Image: Ukraine's Second Crisis: The Iran War Is Draining Its Air De
While Gulf states burn through Patriot interceptors at record rates, Zelensky is watching the global supply of air defense missiles tighten in real time. Ukraine, four years into a war Russia has not abandoned, is being squeezed from a theater it has no part in.
The math is straightforward and brutal. Every Patriot interceptor fired over Riyadh, Abu Dhabi, or Kuwait City to knock down an Iranian ballistic missile is a missile that will not be shipped to Ukraine. The global production capacity for advanced air defense munitions is finite. The demand just doubled overnight.
President Volodymyr Zelensky has said out loud what Ukrainian military planners have been calculating in private: the war between the United States, Israel, and Iran is creating a second front for Ukraine - not on the battlefield, but on the supply chain.
"We could find ourselves having difficulty obtaining missiles and weapons to defend our skies," Zelensky told Italian newspaper Corriere della Sera on Tuesday. "The Americans and their allies in the Middle East might need them to defend themselves, for example Patriot missiles."
This is not an abstract concern. It has already happened once. When Israel and the US hit Iran's nuclear facilities last summer, missile delivery programs to Ukraine were delayed. Zelensky said so explicitly: "Israel was under Iranian attack then, and missile delivery programs for us were slowed down. It hasn't happened yet, but I fear it could happen again."

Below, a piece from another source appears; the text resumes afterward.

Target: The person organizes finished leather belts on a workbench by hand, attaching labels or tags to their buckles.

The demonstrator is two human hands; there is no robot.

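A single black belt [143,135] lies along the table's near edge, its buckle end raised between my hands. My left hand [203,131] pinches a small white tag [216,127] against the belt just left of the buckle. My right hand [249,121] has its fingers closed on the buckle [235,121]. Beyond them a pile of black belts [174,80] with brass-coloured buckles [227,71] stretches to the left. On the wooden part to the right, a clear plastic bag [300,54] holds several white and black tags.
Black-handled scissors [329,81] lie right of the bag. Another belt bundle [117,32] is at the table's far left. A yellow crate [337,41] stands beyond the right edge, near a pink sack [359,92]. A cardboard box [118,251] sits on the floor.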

Gulf air defense systems have been working without pause since the US-Israeli operation began. Iran has fired hundreds of ballistic missiles and drones at American bases and civilian infrastructure across Saudi Arabia, the UAE, Kuwait, Bahrain, and Oman. Most are being intercepted. Each intercept consumes a finite resource.
Raytheon, which manufactures the PAC-3 interceptor, has been operating near production capacity for two years trying to keep pace with Ukraine's consumption rate. Adding Gulf demand - from multiple countries simultaneously - to that equation creates the kind of allocation problem that gets decided in Washington, not Kyiv.
Beyond hardware, Ukraine's leadership is watching something harder to quantify: attention.
Last week, the streets of Kyiv were packed with Western leaders marking the fourth anniversary of Russia's full-scale invasion. It was, by any measure, a show of solidarity. Then the bombs started falling on Tehran, and the cameras swiveled south.
Ukrainian officials have noted - with varying degrees of bitterness - that the reaction in Gulf cities to drone strikes is treated as a global emergency. In Kyiv, similar strikes have become routine enough that residents barely look up.
Zelensky is asking whether that asymmetry in Western attention will translate into an asymmetry in Western support.
The picture is not entirely dark for Ukraine. Iran has been one of Russia's most significant military suppliers - tens of thousands of Shahed drones that have struck Ukrainian cities, power grids, and civilian infrastructure since 2022. Iranian factories have kept Russian stockpiles from running dry.
If the US-Israeli campaign degrades Iran's military-industrial capacity significantly, that supply chain breaks. Zelensky acknowledged this directly: "I think attacking Iranian military targets was a good decision. The Iranians produce a lot of weapons for Russia, especially drones and missiles, although I don't think they'll be able to do that anymore."
The caveat is significant. Russia has been reverse-engineering and domestically producing its own version of the Shahed for over a year. Iranian technical transfer happened early. The blueprint exists inside Russia's defense industry whether Iran is operational or not.
Ukraine's parliament foreign affairs committee chairman Oleksandr Merezhko is trying to frame this differently - as an opportunity. His argument: Ukraine and the US are fighting the same coalition. Russia and Iran are aligned. Ukraine should use this moment to position itself as a genuine US ally, not just a client state receiving aid.
"The US does not view us as allies, but as partners," Merezhko said. "This gives us a chance to show that we are allies. We are fighting against the same coalition - Iran and Russia."
It's a diplomatic play as much as a strategic argument. Ukraine has real drone expertise, electronic warfare knowledge, and battlefield experience that Gulf states now suddenly want. If a ceasefire comes on the Russian front, Kyiv could potentially monetize that knowledge toward Gulf partners - deepening ties that translate into political leverage with Washington.
That's the optimistic scenario. The pessimistic one: the Iran war runs long, Patriot stocks tighten, Western political bandwidth narrows, and Ukraine's fourth year of war becomes its most isolated.
Zelensky knows which scenario is more likely. He spent last week thanking Western leaders for showing up in Kyiv. He spent this week warning them not to forget why they came.